§ HOW TO COMPLETE THIS TASK
From the first line of the data through the line containing "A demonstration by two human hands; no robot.", transcribe each line exactly. Pictures do not belong in the copy.

§ THE DATA
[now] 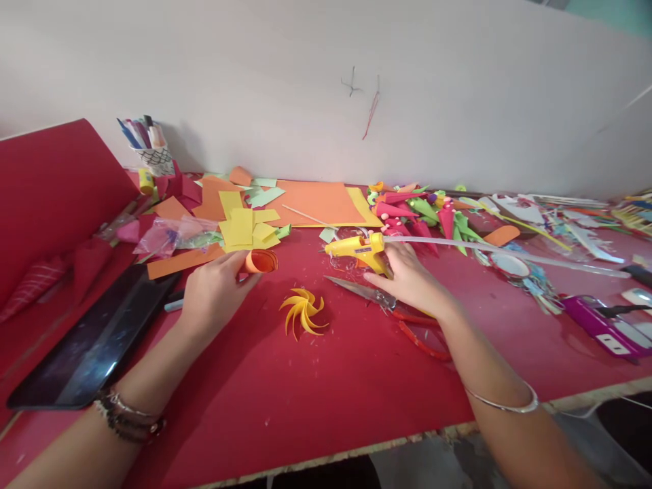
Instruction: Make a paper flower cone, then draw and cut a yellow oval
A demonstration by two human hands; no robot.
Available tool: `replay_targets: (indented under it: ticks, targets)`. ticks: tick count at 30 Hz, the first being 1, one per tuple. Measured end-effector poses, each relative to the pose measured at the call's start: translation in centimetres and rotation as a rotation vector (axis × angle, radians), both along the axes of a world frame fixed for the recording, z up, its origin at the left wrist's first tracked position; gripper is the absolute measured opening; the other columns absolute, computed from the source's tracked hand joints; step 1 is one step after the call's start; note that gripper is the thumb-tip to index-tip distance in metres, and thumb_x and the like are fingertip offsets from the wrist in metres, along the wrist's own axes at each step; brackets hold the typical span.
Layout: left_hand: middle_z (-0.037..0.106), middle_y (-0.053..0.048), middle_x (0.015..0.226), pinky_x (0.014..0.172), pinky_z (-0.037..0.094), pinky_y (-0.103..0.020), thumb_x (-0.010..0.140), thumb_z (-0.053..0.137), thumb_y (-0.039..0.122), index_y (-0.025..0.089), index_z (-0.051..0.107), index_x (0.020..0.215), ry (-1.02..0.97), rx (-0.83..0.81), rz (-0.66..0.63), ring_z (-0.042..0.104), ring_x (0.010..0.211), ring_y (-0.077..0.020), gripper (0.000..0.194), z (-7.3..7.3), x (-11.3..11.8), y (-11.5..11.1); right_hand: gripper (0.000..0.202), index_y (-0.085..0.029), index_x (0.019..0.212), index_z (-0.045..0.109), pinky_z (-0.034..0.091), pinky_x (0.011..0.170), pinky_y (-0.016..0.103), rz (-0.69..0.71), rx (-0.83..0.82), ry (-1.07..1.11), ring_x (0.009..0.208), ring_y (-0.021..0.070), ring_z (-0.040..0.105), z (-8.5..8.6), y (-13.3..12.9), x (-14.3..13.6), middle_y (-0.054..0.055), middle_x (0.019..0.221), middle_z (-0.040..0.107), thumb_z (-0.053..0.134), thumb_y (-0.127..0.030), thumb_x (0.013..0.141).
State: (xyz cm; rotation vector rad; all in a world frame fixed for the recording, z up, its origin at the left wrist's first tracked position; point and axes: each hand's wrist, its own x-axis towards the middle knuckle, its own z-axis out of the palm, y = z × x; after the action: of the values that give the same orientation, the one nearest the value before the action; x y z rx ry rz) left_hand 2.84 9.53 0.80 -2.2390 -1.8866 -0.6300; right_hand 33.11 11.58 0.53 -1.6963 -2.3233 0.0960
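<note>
My left hand [214, 288] is closed around a rolled orange paper cone [261, 261], its round open end facing me. In my right hand [410, 275] is a yellow hot glue gun [356, 247], nozzle pointing left, with a long clear glue stick [489, 248] sticking out of its back. Between the hands a yellow paper swirl with curled petals [303, 312] lies on the red table [305, 401]. Scissors with red handles [377, 296] lie just beneath my right hand, which partly covers them.
Yellow paper pieces [239, 227] and orange sheets [316, 200] spread along the wall. Colourful paper cones [402, 207] pile up behind the glue gun. A dark tablet [92, 339] lies at left, a pen cup [153, 153] behind it, a purple power strip [606, 329] at right.
</note>
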Motion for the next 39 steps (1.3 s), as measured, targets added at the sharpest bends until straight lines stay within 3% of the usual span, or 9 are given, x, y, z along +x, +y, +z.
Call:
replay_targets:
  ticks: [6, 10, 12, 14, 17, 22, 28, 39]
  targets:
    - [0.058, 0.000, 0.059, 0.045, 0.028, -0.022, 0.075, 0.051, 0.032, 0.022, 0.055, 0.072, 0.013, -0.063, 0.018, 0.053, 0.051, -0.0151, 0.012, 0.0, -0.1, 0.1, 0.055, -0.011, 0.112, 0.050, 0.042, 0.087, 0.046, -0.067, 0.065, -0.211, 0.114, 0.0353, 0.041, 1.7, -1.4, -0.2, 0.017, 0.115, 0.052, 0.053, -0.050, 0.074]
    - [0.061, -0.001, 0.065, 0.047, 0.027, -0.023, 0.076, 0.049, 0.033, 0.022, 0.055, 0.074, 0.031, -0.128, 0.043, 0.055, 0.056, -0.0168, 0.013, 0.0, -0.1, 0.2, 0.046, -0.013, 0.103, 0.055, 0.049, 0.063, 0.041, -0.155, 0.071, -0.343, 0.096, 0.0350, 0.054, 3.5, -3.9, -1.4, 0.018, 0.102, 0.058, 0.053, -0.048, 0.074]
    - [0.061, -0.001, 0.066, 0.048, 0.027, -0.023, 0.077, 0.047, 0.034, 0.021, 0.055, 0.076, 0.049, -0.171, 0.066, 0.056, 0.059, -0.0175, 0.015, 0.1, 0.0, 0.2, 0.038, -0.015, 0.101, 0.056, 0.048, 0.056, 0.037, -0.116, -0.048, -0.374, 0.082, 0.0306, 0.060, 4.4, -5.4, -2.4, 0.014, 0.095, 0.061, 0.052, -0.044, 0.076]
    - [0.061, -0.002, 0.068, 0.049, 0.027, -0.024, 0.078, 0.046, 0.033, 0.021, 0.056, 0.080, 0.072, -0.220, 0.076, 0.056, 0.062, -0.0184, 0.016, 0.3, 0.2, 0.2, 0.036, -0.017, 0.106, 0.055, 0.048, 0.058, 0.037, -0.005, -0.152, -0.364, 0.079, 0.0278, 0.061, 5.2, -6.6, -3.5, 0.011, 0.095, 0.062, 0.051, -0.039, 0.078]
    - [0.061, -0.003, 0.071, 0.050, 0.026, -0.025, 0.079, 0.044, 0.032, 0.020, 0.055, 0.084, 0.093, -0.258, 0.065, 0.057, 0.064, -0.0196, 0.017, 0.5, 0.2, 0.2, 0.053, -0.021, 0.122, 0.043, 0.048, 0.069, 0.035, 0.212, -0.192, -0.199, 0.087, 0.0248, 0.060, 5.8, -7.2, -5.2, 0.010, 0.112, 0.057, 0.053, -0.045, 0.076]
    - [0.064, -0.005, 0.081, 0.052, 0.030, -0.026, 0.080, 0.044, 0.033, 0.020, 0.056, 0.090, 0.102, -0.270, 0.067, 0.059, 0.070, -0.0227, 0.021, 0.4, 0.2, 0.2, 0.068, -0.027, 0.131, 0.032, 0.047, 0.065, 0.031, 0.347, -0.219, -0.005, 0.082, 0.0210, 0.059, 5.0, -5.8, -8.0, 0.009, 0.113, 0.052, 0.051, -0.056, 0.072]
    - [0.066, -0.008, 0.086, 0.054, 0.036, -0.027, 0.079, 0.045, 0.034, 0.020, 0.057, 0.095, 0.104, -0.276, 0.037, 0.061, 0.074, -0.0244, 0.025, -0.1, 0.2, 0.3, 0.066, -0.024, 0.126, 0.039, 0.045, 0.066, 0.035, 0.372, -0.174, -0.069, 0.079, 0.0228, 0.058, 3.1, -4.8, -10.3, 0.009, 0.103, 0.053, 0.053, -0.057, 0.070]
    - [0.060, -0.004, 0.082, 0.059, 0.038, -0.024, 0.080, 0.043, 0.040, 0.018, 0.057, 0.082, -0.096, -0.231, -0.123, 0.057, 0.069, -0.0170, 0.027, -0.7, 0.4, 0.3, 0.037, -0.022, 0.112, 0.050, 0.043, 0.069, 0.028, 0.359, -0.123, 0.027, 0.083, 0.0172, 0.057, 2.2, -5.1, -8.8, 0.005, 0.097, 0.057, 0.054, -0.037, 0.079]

§ TASK ANSWER
[now] 
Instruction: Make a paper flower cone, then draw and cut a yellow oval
A demonstration by two human hands; no robot.

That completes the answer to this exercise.